Task to carry out:
Go through the entries below and print, exactly, the lines starting at the one with "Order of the" and ending at the one with "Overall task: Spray", keeping both ends and no others.

Data to process:
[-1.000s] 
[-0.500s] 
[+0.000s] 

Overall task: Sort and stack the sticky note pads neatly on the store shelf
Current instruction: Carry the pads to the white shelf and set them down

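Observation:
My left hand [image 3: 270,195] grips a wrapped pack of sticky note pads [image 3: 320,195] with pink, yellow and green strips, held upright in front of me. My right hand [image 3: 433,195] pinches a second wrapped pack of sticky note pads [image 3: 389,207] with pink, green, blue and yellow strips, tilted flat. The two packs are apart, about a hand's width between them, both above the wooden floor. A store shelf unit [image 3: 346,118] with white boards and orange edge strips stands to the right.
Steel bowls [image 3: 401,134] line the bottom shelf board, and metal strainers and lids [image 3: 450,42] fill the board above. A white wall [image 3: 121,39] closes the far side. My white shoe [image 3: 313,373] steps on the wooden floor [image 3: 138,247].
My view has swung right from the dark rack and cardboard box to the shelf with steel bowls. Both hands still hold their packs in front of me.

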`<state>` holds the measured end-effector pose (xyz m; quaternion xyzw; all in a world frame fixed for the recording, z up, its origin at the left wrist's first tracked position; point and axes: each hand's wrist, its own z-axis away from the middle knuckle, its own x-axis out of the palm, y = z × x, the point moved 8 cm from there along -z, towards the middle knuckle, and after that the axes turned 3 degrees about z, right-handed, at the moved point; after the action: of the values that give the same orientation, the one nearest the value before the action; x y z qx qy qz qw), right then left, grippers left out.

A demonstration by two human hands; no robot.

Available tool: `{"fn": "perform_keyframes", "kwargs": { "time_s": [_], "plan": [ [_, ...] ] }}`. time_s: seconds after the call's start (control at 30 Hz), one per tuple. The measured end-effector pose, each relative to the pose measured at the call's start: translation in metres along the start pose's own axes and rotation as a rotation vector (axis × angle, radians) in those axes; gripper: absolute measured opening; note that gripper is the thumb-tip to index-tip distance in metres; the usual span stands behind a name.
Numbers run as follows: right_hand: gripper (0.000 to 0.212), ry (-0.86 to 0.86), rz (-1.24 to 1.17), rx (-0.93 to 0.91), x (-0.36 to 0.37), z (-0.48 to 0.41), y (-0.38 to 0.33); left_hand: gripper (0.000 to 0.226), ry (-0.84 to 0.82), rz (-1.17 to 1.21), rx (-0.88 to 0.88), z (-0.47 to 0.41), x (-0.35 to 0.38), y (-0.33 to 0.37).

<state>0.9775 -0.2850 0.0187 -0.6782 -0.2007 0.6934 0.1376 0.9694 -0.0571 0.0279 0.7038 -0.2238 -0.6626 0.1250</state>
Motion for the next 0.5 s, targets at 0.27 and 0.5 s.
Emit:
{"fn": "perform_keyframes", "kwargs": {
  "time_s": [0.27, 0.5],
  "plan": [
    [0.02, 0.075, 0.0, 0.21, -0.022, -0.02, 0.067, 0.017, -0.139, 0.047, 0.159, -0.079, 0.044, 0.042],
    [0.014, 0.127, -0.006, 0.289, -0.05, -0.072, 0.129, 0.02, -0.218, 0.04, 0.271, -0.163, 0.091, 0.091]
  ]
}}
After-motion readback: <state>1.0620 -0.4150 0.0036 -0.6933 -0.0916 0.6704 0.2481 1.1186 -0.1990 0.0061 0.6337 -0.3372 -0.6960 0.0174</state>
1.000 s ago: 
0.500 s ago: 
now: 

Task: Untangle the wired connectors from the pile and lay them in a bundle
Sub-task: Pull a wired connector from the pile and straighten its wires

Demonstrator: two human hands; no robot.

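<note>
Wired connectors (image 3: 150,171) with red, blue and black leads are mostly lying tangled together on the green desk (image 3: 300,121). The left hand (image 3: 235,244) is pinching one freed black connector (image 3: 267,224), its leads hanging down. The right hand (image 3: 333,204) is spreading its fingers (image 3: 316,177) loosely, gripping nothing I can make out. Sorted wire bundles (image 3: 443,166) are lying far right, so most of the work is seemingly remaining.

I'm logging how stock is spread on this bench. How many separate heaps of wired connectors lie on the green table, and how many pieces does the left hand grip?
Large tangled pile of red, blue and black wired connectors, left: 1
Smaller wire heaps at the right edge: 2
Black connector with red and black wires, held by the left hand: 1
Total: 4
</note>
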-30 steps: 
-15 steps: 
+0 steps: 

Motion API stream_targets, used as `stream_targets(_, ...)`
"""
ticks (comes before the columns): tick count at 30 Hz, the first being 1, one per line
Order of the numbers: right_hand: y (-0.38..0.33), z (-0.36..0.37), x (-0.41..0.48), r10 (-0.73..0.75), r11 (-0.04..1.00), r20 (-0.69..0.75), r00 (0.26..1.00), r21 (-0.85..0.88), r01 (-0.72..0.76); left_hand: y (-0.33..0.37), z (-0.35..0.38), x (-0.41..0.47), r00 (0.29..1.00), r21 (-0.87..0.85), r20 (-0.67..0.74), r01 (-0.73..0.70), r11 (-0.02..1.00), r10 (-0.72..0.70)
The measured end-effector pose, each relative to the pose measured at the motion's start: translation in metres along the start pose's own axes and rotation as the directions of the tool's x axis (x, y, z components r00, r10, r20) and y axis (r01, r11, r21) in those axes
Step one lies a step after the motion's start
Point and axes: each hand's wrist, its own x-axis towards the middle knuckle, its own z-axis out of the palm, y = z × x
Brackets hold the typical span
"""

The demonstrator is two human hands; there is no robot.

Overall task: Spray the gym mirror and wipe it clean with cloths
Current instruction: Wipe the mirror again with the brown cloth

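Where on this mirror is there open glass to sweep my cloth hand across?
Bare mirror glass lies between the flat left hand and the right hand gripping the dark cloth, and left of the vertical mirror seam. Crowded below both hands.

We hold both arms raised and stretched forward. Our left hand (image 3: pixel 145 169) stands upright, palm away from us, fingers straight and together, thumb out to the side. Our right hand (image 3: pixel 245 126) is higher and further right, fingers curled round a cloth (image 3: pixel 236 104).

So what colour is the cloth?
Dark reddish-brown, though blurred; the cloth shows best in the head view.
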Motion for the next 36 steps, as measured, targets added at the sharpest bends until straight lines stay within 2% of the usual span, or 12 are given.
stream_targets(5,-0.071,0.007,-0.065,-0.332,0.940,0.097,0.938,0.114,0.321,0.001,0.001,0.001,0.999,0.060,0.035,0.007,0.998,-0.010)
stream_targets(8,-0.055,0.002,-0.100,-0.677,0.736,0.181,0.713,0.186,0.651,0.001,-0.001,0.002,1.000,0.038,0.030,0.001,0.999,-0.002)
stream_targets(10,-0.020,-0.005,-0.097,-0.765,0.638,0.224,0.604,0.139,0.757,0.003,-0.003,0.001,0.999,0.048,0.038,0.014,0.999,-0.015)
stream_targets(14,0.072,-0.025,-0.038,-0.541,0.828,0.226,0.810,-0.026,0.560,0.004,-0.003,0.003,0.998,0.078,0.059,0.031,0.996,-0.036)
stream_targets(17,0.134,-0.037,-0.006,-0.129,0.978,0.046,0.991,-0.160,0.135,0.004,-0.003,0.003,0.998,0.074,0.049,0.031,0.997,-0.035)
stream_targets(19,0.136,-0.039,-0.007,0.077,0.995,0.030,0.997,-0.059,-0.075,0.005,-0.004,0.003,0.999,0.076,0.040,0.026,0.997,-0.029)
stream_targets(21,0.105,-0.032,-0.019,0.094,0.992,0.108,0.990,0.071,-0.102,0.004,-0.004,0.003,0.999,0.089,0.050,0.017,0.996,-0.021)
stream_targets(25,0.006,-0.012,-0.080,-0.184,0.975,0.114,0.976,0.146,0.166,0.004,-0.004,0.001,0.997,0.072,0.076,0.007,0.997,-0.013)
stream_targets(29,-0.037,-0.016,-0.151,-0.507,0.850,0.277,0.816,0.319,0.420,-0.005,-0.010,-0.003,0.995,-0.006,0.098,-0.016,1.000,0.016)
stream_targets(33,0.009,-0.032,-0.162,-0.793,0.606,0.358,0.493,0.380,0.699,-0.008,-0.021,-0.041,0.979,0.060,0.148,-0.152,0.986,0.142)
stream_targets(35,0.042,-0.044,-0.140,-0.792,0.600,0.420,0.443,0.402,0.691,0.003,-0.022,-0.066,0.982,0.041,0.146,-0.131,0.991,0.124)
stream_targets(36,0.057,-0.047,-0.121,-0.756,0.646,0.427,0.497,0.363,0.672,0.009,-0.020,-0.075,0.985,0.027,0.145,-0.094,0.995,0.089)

Response area:
Order of the numbers: right_hand: y (-0.38..0.33), z (-0.36..0.37), x (-0.41..0.48), r10 (-0.73..0.75), r11 (-0.04..1.00), r20 (-0.69..0.75), r00 (0.26..1.00), r21 (-0.85..0.88), r01 (-0.72..0.76); left_hand: y (-0.33..0.37), z (-0.35..0.38), x (-0.41..0.47), r00 (0.29..1.00), r21 (-0.87..0.85), r20 (-0.67..0.74), r01 (-0.73..0.70), r11 (-0.02..1.00), r10 (-0.72..0.70)
The measured end-effector pose, each relative to the pose measured at the motion's start: translation in metres along the start pose's own axes and rotation as the directions of the tool's x axis (x, y, z components r00, r10, r20) and y axis (r01, r11, r21) in those axes
Step one lies a step after the motion's start
Point and axes: each hand's wrist, its own x-axis towards the middle knuckle, its own z-axis out of the palm, y = z × x
Brackets hold the typical span
"""

The demonstrator is two human hands; there is no robot.

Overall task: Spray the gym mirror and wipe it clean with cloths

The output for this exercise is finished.